[Entries taken from a collection]
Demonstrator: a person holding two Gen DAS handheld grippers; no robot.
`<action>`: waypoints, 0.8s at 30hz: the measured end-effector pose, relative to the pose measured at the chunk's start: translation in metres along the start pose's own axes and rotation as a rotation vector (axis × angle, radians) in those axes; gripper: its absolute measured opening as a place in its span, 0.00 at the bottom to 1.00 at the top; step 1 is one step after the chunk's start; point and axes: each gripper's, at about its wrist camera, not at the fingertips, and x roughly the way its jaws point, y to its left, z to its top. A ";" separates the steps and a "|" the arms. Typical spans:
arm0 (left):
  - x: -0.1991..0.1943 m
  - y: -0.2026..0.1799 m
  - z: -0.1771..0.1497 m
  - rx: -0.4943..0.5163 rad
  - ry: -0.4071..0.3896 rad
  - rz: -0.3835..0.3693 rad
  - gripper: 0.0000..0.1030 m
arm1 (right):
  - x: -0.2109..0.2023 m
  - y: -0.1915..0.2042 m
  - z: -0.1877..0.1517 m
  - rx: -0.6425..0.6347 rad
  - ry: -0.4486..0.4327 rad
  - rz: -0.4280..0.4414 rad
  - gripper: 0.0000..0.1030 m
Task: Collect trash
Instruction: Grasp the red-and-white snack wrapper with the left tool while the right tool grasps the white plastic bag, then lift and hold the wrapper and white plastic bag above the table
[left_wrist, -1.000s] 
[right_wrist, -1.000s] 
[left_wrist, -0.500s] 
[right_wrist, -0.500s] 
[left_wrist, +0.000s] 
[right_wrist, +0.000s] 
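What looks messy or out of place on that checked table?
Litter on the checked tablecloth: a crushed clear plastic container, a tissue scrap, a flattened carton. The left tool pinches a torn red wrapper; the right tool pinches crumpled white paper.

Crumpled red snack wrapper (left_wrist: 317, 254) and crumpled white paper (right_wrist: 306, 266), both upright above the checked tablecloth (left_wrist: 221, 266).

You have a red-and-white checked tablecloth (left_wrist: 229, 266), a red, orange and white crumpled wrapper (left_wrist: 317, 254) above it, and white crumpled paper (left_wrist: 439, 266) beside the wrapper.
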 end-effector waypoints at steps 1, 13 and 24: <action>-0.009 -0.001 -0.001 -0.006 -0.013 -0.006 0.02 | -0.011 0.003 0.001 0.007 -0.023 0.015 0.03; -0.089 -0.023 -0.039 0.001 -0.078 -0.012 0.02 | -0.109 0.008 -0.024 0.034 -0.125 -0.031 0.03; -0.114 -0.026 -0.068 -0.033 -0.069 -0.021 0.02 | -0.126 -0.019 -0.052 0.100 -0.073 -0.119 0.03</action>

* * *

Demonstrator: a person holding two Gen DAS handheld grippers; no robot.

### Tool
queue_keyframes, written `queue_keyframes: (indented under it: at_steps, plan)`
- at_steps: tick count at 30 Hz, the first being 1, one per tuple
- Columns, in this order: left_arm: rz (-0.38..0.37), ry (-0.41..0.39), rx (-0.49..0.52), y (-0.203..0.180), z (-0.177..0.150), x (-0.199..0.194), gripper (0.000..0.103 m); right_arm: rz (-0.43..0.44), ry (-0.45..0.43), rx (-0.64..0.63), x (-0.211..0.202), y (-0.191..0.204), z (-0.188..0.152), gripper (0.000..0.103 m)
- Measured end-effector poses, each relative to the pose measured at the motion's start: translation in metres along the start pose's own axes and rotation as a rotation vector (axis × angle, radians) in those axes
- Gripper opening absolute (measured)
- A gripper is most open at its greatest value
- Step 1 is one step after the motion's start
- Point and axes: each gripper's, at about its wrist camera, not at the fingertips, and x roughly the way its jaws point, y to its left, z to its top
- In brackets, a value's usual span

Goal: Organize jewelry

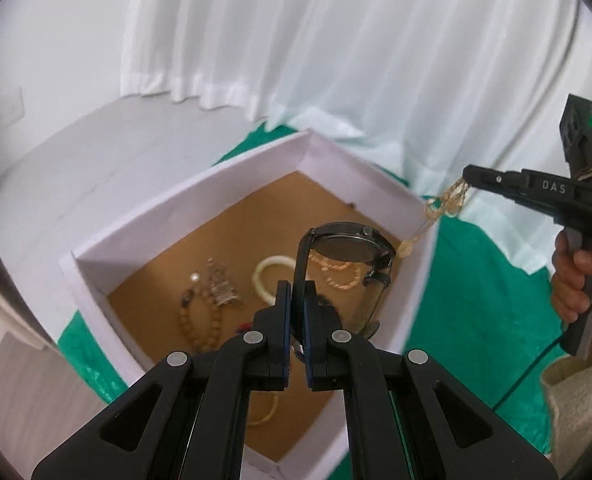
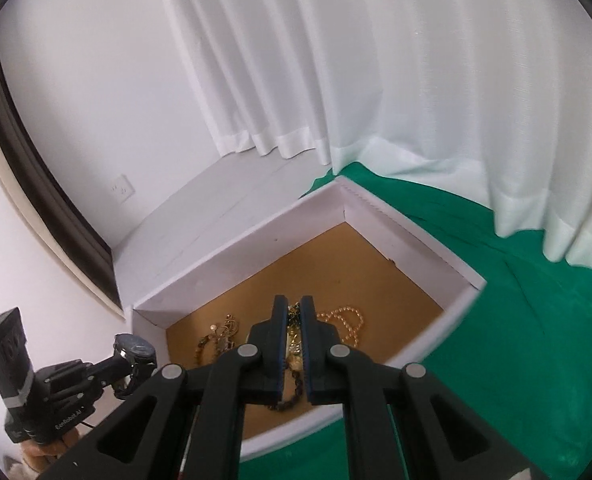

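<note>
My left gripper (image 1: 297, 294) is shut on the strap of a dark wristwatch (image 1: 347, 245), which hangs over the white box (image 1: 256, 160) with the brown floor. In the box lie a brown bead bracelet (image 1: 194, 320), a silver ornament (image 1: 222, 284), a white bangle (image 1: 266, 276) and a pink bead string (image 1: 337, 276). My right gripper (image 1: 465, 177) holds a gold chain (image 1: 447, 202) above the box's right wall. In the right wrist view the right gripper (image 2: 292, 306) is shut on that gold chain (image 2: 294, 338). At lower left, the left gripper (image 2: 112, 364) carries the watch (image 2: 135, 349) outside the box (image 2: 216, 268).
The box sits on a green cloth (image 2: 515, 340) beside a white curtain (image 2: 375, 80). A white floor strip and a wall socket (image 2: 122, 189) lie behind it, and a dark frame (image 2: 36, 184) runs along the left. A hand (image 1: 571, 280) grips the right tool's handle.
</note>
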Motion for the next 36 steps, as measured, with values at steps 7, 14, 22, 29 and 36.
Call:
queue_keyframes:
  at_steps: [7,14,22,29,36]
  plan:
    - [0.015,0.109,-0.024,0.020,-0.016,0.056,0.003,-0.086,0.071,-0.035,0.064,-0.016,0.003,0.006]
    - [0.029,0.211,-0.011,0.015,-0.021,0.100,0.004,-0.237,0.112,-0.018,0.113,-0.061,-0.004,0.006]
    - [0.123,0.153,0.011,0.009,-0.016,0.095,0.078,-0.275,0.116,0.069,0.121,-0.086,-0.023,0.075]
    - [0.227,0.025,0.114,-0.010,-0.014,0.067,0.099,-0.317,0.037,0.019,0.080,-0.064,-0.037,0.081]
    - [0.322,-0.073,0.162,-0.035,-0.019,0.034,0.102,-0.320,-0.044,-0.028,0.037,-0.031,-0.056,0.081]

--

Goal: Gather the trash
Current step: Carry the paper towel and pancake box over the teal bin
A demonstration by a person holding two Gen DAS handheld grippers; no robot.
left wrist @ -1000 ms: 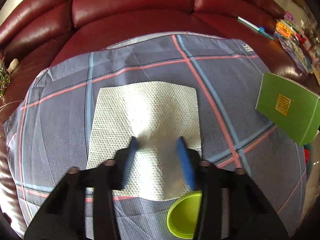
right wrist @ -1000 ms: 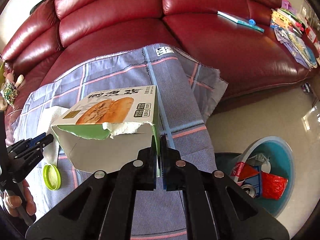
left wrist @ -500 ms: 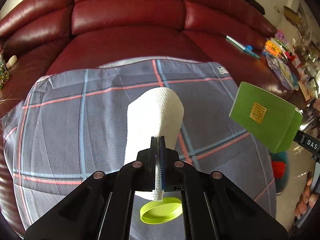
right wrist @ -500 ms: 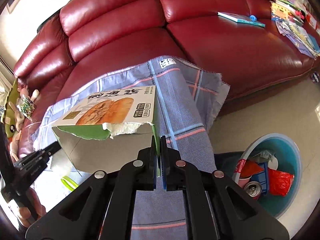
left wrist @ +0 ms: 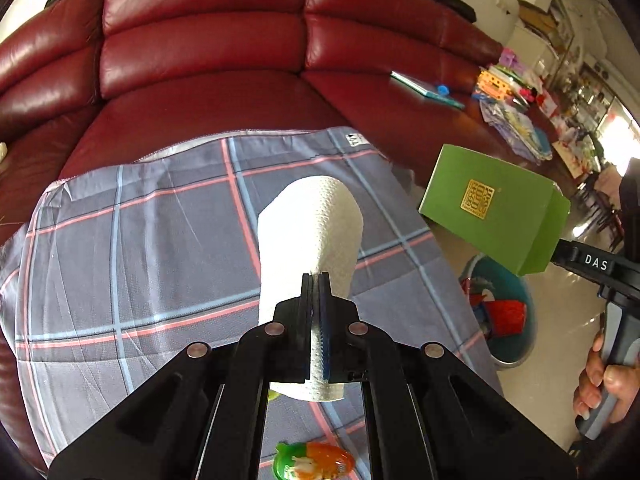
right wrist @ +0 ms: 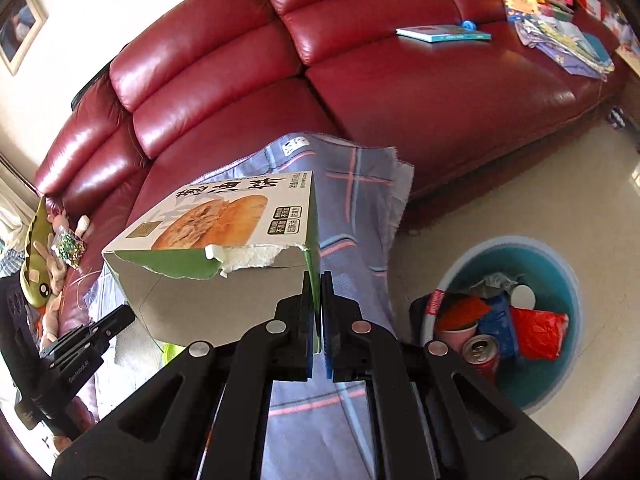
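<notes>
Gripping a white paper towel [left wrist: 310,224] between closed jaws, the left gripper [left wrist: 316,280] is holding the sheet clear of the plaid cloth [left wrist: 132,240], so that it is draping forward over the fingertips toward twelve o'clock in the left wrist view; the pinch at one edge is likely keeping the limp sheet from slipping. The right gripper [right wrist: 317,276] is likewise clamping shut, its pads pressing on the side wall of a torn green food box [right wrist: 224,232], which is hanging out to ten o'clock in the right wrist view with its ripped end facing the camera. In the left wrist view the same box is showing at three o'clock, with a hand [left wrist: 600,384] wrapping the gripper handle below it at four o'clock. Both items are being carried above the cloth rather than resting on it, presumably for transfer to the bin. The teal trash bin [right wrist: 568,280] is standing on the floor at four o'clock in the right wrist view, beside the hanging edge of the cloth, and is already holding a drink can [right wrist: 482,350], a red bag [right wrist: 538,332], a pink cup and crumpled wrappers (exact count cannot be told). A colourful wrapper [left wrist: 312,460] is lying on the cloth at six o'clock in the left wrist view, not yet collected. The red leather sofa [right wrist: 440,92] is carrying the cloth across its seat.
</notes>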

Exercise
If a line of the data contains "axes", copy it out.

Solution for this task
`<action>`: waypoints, 0.8s at 30hz: the measured end-effector pose, relative to the pose measured at the chunk's start: translation in metres along the start pose's own axes and rotation as a rotation vector (axis × angle, radians) in those axes; gripper: its absolute measured opening as a place in its span, 0.00 at the bottom to 1.00 at the top; step 1 is one step after the chunk's start; point and axes: each gripper's, at about its wrist camera, not at the fingertips, and x roughly the way its jaws point, y to its left, z to its top. A ";" separates the steps and a "|" the arms. Typical spans:
- Measured end-effector poses, each relative to the pose measured at the motion's start: translation in metres along the start pose's own axes and rotation as a rotation vector (axis × angle, radians) in those axes
- Point and axes: each gripper's, at about its wrist camera, not at the fingertips, and x roughly the way its jaws point, y to its left, z to its top

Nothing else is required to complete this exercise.